Sebastián negó con la cabeza: —No.
Betta dijo: —Pero te escuché claramente hablar.
Sebastián respondió: —Estaba atendiendo una llamada.
Betta se sorprendió: —¿A esta hora? ¿Quién te llamaría tan tarde?
Sebastián: —...No es asunto tuyo.
Betta preguntó: —¿Fue Tania?
Sebastián frunció el ceño: —No.
Betta insistió: —Si no fue Tania, ¿quién te llamaría a estas horas? Además, nuestro proyecto es de alto secreto del gobierno. Sabes que todos nuestros teléfonos están desactivados, ¿cómo pudiste contestar una llamada?
Este proyecto que estaban llevando a cabo era una misión gubernamental estrictamente confidencial. A nadie se le permitía hablar al respecto, y todos los investigadores debían estar completamente incomunicados.
Antes de venir, habían acordado con sus familias que sus teléfonos estarían apagados.
Por eso Betta se había preocupado tanto al escuchar ruidos desde la habitación de Sebastián.
Si estaba hablando solo en sueños, significaba que no estaba descansando bien.
Si estaba al teléfono, significaba que había quebrantado las reglas.
Sin esperar la respuesta de Sebastián, Betta continuó:
—Conoces las reglas de nuestro equipo. Si alguien se entera, te sancionarán.
Sebastián frunció el ceño: —...
Claro que conocía las reglas. Esta tarjeta SIM era nueva, ni siquiera Tania sabía de ella, solo se la había dado a Aspen.
Su única intención era poder enterarse rápidamente si a Tania le ocurría algo.
Ahora que Tania llevaba una vida dulce y feliz junto a Gael, no quería molestarla, por lo que solo pretendía enterarse de su situación a través de Aspen.
Jamás imaginó que Aspen lo contactaría de pronto, no por Tania, sino por Manuel.
Al notar su silencio, Betta apretó el ceño, entró en la habitación y cerró la puerta.
Sebastián trató de impedirlo, pero Betta ya había cerrado.
Se apoyó contra la puerta y, bajando la voz, miró a Sebastián:
—¿Me ibas a dejar hablando en la puerta para que todos se enteraran de que rompiste las reglas?
Sebastián: —...
Al no resultarle cómodo volver a abrir la puerta, retrocedió un par de pasos para mantener cierta distancia de Betta.
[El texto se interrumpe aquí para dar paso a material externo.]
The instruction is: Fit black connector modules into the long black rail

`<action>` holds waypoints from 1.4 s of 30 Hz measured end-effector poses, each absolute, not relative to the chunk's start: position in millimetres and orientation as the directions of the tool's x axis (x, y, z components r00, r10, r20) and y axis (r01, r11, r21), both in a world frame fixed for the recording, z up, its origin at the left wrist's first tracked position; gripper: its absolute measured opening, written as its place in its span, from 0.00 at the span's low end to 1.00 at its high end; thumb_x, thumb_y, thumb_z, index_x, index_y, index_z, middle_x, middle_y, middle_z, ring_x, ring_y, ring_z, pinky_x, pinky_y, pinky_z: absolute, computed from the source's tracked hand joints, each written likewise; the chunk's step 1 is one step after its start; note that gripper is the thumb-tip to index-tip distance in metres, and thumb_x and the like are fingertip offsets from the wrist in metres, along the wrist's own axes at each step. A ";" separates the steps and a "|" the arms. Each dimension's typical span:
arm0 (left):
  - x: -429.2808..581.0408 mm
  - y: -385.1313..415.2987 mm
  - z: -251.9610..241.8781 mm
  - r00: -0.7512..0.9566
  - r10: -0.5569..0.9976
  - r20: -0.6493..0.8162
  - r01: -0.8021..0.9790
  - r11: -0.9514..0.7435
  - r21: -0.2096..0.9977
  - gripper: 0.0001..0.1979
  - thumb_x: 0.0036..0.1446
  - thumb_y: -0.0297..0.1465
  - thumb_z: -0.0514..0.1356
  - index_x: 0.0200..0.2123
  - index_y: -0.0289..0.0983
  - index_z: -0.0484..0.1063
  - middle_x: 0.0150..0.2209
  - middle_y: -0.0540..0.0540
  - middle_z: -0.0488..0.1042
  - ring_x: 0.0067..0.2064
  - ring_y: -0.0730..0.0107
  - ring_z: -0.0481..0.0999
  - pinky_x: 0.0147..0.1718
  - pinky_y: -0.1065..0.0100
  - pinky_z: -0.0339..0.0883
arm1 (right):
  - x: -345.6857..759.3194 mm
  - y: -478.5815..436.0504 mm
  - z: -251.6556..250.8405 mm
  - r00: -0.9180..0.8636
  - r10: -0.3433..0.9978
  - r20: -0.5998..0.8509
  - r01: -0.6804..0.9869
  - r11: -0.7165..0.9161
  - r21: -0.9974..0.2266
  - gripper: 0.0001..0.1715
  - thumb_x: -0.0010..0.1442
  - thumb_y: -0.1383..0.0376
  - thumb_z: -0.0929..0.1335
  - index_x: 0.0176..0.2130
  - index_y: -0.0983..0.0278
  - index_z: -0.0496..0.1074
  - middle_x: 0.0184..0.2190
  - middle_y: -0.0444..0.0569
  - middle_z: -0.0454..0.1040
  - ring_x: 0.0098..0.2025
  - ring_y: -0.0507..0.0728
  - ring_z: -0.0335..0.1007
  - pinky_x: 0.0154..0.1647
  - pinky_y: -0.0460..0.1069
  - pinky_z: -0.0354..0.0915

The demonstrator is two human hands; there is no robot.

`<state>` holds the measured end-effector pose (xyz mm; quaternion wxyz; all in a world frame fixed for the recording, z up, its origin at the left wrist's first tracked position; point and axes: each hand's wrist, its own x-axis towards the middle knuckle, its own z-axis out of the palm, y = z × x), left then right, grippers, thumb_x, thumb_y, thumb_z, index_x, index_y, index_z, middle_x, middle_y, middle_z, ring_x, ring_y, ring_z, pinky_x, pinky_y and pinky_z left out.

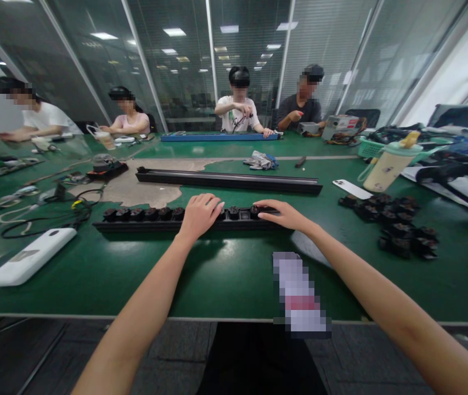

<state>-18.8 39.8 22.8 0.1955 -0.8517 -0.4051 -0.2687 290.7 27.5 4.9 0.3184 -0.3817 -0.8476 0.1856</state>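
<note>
A long black strip (143,226) lies across the green table in front of me, with a row of small black modules (150,214) seated along its top. My left hand (201,216) rests over the middle of the strip, fingers curled across it and hiding some modules. Toward the strip's right end, my right hand (278,214) has thumb and fingers closed on a single black module (254,211) at the top of the strip. Another black module (234,212) sits between my two hands.
Behind the strip lies a second long black rail (229,180). Loose black modules (398,219) are heaped at right, near a white phone (352,189) and a tumbler (392,167). A white device (32,257) and cables lie left; a pixelated phone-shaped item (299,293) lies near the edge. Several people sit opposite.
</note>
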 end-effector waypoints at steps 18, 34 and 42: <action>-12.0 47.1 9.8 0.530 0.640 0.556 0.817 -0.560 -0.135 0.23 0.71 0.41 0.43 0.39 0.37 0.75 0.40 0.41 0.77 0.45 0.60 0.74 0.43 0.59 0.61 | 285.2 37.3 -7.2 -0.403 0.820 0.407 0.630 0.571 -0.527 0.23 0.62 0.48 0.67 0.51 0.56 0.76 0.52 0.46 0.77 0.55 0.60 0.72 0.60 0.56 0.64; -12.6 44.8 11.3 0.530 0.626 0.573 0.803 -0.587 -0.101 0.22 0.70 0.39 0.44 0.37 0.37 0.76 0.38 0.40 0.77 0.43 0.61 0.74 0.48 0.56 0.59 | 283.2 34.6 -4.3 -0.412 0.804 0.429 0.574 0.594 -0.564 0.22 0.62 0.49 0.68 0.49 0.57 0.79 0.49 0.49 0.78 0.52 0.60 0.73 0.58 0.56 0.65; -12.2 44.1 10.6 0.531 0.624 0.573 0.801 -0.590 -0.101 0.23 0.70 0.39 0.44 0.37 0.36 0.76 0.38 0.41 0.78 0.43 0.61 0.74 0.49 0.56 0.59 | 284.7 33.8 -4.2 -0.420 0.800 0.427 0.564 0.599 -0.568 0.21 0.62 0.50 0.68 0.48 0.59 0.78 0.50 0.50 0.78 0.53 0.61 0.73 0.59 0.57 0.65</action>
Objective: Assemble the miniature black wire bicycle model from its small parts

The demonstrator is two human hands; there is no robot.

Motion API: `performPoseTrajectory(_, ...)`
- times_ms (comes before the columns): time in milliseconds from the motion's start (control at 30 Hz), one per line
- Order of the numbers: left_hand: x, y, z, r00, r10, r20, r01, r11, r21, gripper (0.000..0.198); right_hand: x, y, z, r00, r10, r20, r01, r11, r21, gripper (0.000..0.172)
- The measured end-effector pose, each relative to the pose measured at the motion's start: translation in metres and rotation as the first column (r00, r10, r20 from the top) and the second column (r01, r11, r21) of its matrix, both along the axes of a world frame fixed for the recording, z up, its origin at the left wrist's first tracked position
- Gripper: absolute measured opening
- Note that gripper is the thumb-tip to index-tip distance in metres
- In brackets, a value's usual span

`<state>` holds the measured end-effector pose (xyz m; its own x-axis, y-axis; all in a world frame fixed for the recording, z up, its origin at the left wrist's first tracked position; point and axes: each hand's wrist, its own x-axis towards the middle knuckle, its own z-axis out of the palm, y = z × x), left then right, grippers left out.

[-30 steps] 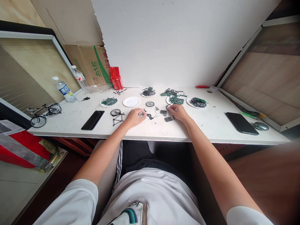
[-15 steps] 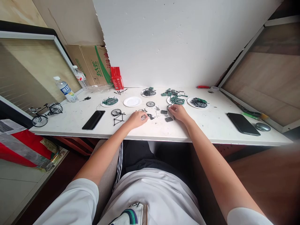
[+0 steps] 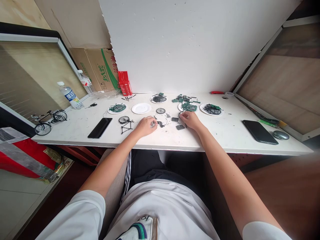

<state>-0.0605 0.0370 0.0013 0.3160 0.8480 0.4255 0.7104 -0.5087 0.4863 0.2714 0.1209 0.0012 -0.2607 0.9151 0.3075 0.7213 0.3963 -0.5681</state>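
My left hand (image 3: 147, 126) is over the white table with fingers closed in a pinch beside small dark parts (image 3: 160, 124); what lies between the fingertips is too small to make out. My right hand (image 3: 189, 119) rests with its fingers bent together near dark flat pieces (image 3: 180, 127); anything in its grip is hidden. Between the hands lie a loose miniature bicycle wheel (image 3: 160, 110) and tiny scattered parts (image 3: 168, 115). Left of my left hand are a black miniature bicycle frame (image 3: 126, 127) and a wheel with a fender (image 3: 124, 119).
Paper plates carry green parts (image 3: 117, 108) and black parts (image 3: 212, 109); one white plate (image 3: 141, 108) is bare. An assembled model bicycle (image 3: 50, 120) stands far left. Phones (image 3: 100, 128) (image 3: 260, 132), a mouse (image 3: 280, 135), bottles (image 3: 70, 96) and a red box (image 3: 125, 83) surround the work area.
My left hand's fingers have shifted slightly above the table, still pinched. My right hand stays in nearly the same place.
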Motion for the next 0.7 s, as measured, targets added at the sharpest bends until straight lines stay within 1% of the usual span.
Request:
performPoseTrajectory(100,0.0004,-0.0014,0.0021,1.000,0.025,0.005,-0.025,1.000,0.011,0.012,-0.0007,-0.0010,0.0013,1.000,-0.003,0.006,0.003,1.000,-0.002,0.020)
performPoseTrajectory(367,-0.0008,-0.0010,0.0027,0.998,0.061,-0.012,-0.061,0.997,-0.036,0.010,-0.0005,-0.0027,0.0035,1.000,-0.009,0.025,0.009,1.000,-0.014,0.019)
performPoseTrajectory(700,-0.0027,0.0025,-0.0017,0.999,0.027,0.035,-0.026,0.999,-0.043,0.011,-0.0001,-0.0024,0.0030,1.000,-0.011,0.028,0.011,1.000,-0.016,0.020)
Betta, ya acostumbrada a aquello, preguntó:
—No trato de meterme en tus asuntos, solo quiero saber, ¿quién te llamaría a estas horas de la noche?
Sebastián, sabiendo que Betta lo hacía por su propio bien, armándose de paciencia le dijo:
—Me llamó un amigo, de verdad no tiene nada que ver contigo, ni con nuestro proyecto.
Betta inquirió: —¿Fue algún ex colega tuyo o un estudiante?
Sebastián: —No es ningún colega ni estudiante. Es un amigo.